すぐには出来なくても、行き先を決め、犬が前に出れば毎回脚側に戻そうとする飼い主なら、少なくとも犬は上位として振舞おうとしている犬(同族)として認めてくれるようにはなる。あなたが犬の親の代わりになれるかどうかは忍耐と創意工夫によって決まることだろう。

反対に犬に常時先行を許し、犬の好き勝手な場所でマーキングや排泄をさせる飼い主は、大袈裟に言えば 「あなたがボスなのだから先に歩いて好きな場所でマーキングしなさい」 と促しているようなものだ。

散歩の折り返し地点など、多数の犬のサインポストになっている場所があったら、飼い主主導で匂いとりをさせ、マーキング後はやはり水をかけて洗い流しておく。犬の飼い主は犬の尿の匂いを嗅ぎなれているから、多少の尿臭も気にならないが、犬を飼っていない人にとって多数の犬がマーキングを繰り返す場所の悪臭ははた迷惑なだけだからだ。

ちなみに僕がなぜこんなに犬のマーキングにこだわるかというと、もう50年以上東京と言う都市部で犬を飼い続けているからだ。たとえば東京23区の区立公園の多くは「犬の散歩禁止」だ。これは多数の犬を連れた飼い主が公園に散歩にやってきて、あちこちにマーキングや糞の放置を繰り返したせいだという。犬の飼い主を続ける以上、犬を飼っていない人が感じる不快感にも十分配慮して散歩するのは当前だと僕は思う。
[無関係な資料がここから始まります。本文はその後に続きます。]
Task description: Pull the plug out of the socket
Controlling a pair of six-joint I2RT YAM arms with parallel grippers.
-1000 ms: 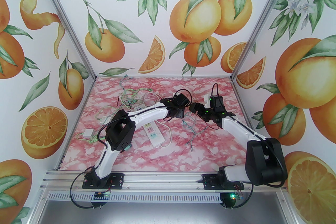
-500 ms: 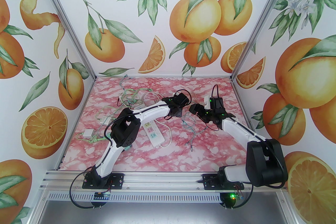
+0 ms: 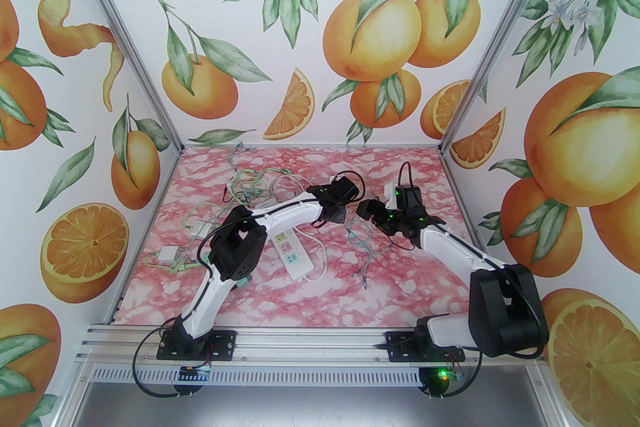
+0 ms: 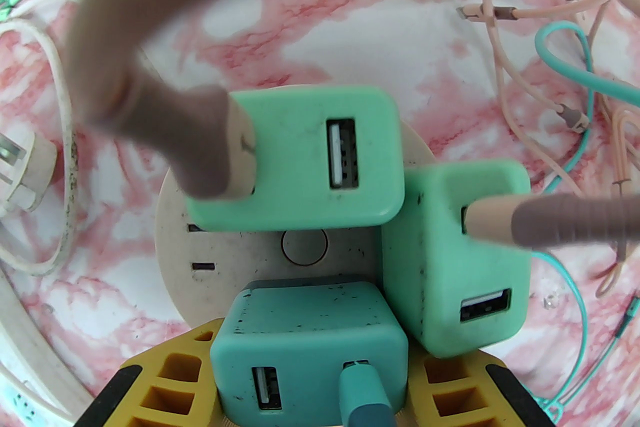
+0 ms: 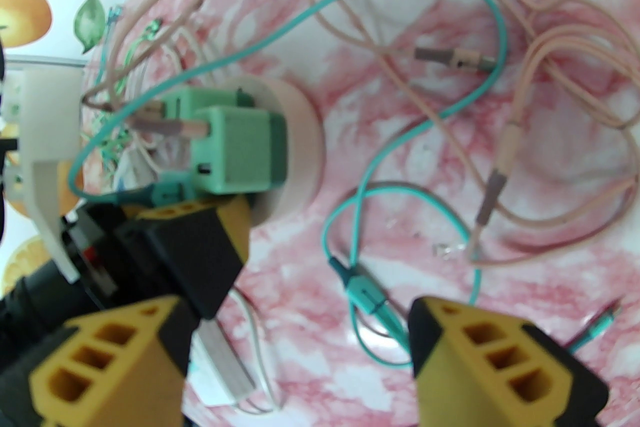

犬のマーキングは自然な欲求だから叶えてやりたいという気持ちもある。しかし多数の犬と人が暮らす都市部でそれをすべて許してしまえば、当然しっぺ返しをくらうことになる。家の近所だと目黒不動尊はとうとう犬をふくむペットの連れ込みが全面禁止になってしまった。日本は犬猫の飼養数が15歳以下の子供を上回るペット大国だ。そう犬の絶対数がともかく多いのだ。

いずれにしても、犬と飼い主が行く散歩は、飼い主が感じる以上に犬にとって重要な行動なのだ。幼時から飼い主が出かけるあらゆる場所に犬を連れて行き、どこでも同じように犬の訓練を続けていけば、犬は幅広い環境に社会化され、どんな場所でもものおじなく礼儀正しく振舞えるようになる。

飼い主はその事を良く認識し、犬と行く散歩を、彼らとの関係を構築するまたとない機会と捉え、さらに問題行動改善の好機として役立てるべきだと僕は考えるわけだ。